Each line of the material below should be reproduced exactly.

---- GIVEN MATERIAL

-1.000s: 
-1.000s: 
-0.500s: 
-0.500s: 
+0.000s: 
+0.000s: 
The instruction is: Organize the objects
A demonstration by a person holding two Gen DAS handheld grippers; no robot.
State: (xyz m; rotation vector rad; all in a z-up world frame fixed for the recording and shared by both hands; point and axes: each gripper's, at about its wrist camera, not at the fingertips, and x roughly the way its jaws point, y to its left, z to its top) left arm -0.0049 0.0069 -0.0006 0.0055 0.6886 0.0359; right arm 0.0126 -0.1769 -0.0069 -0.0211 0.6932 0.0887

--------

> [EXERCISE SOLUTION]:
-1.000s: 
-1.000s: 
-0.500s: 
-0.500s: 
+0.000s: 
+0.000s: 
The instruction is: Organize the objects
A demonstration by a person holding two Gen DAS handheld grippers; no robot.
State: (xyz m; rotation vector rad; all in a z-up world frame fixed for the recording and shared by both hands; point and axes: each gripper's, at about its wrist camera, not at the fingertips, and x roughly the way its jaws point, y to its left, z to its top) left arm -0.0049 0.0069 -0.0006 0.0055 0.6886 0.0359; right arm 0.0126 -0.1769 -0.0069 -0.0211 0.6932 0.0887

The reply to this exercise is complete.